◆ Exercise directions ◆
Everything in the listing except the pictures should be written out exactly.

◆ Provided data ◆
::::

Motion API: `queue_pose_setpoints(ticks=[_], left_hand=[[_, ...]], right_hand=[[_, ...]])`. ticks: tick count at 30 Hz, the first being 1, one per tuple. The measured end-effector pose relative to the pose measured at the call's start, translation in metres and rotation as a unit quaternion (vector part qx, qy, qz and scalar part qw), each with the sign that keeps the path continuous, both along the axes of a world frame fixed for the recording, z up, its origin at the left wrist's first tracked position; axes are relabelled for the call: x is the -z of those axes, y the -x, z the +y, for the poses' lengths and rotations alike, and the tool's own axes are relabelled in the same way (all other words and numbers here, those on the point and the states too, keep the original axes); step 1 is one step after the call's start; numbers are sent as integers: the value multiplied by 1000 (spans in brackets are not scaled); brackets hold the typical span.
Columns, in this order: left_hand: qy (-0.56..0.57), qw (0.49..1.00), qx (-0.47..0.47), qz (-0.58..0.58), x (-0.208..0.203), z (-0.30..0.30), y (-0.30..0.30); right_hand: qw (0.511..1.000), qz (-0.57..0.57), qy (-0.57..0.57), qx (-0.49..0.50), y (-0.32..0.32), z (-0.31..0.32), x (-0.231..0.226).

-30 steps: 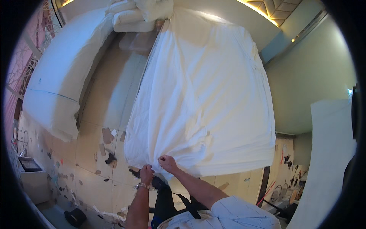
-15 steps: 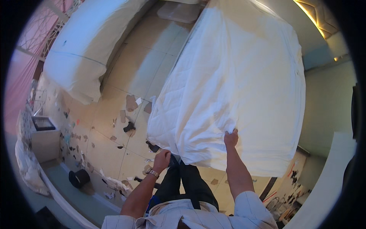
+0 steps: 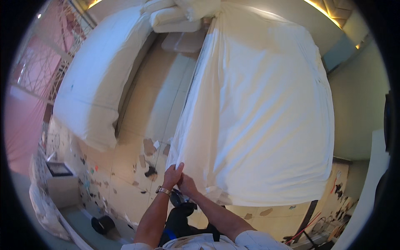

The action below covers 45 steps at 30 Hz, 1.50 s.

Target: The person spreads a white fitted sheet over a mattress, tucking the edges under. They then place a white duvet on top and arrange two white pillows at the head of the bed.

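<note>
A white bed sheet lies over the bed on the right, with creases running across its top and a loose fold down its left side. At the bed's near left corner, my left hand is closed on the sheet's edge, its thumb pointing up. My right hand grips the sheet right beside it, fingers curled in and partly hidden. Both hands are nearly touching, and the sheet hangs from them toward the bed's left side.
A second white-covered bed stands on the left, across a tiled aisle. White bundled bedding sits at the far end. Scraps and dark items litter the floor. A white cabinet and a black round object stand at lower left.
My right hand has moved left from the middle of the sheet to beside my left hand. The sheet now covers the quilted surface that showed at the bed's left side.
</note>
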<state>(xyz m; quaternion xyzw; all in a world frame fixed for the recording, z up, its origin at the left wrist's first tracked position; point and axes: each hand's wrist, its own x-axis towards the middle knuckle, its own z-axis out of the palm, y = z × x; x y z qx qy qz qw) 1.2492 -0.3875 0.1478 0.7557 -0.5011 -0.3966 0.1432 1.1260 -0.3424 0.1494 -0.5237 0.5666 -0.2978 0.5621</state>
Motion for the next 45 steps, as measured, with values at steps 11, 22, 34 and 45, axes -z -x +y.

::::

◆ Written solution ◆
Motion API: `queue_pose_setpoints(ticks=[_], left_hand=[[_, ...]], right_hand=[[_, ...]])`. ticks: tick count at 30 Hz, the first being 1, one per tuple. The measured end-effector pose relative to the pose measured at the call's start, translation in metres and rotation as a unit quaternion (vector part qx, qy, qz and scalar part qw), each with the sign that keeps the path continuous, both along the axes of a world frame fixed for the recording, z up, its origin at the left wrist's first tracked position; axes are relabelled for the call: x is the -z of those axes, y the -x, z the +y, for the poses' lengths and rotations alike, and the tool's own axes are relabelled in the same way (all other words and numbers here, those on the point and the states too, keep the original axes); step 1 is one step after the call's start; numbers are sent as integers: the value multiplied by 1000 (spans in brackets are not scaled); brackets hold the typical span.
Columns, in this order: left_hand: qy (-0.56..0.57), qw (0.49..1.00), qx (-0.47..0.47), qz (-0.58..0.58), x (-0.208..0.203), z (-0.30..0.30), y (-0.30..0.30); right_hand: qw (0.511..1.000), qz (-0.57..0.57), qy (-0.57..0.57), qx (-0.49..0.50), y (-0.32..0.32), z (-0.31..0.32), x (-0.231..0.226).

-30 steps: 
-15 steps: 
+0 steps: 

The action below covers 45 steps at 30 Hz, 1.50 s.

Target: The person spreads a white fitted sheet over a mattress, tucking the edges under. They then place a white duvet on top and arrange two white pillows at the head of the bed.

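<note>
A white bed sheet lies over the bed on the right, with creases running across its top and a loose fold down its left side. At the bed's near left corner, my left hand is closed on the sheet's edge, its thumb pointing up. My right hand grips the sheet right beside it, fingers curled in and partly hidden. Both hands are nearly touching, and the sheet hangs from them toward the bed's left side.
A second white-covered bed stands on the left, across a tiled aisle. White bundled bedding sits at the far end. Scraps and dark items litter the floor. A white cabinet and a black round object stand at lower left.
My right hand has moved left from the middle of the sheet to beside my left hand. The sheet now covers the quilted surface that showed at the bed's left side.
</note>
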<state>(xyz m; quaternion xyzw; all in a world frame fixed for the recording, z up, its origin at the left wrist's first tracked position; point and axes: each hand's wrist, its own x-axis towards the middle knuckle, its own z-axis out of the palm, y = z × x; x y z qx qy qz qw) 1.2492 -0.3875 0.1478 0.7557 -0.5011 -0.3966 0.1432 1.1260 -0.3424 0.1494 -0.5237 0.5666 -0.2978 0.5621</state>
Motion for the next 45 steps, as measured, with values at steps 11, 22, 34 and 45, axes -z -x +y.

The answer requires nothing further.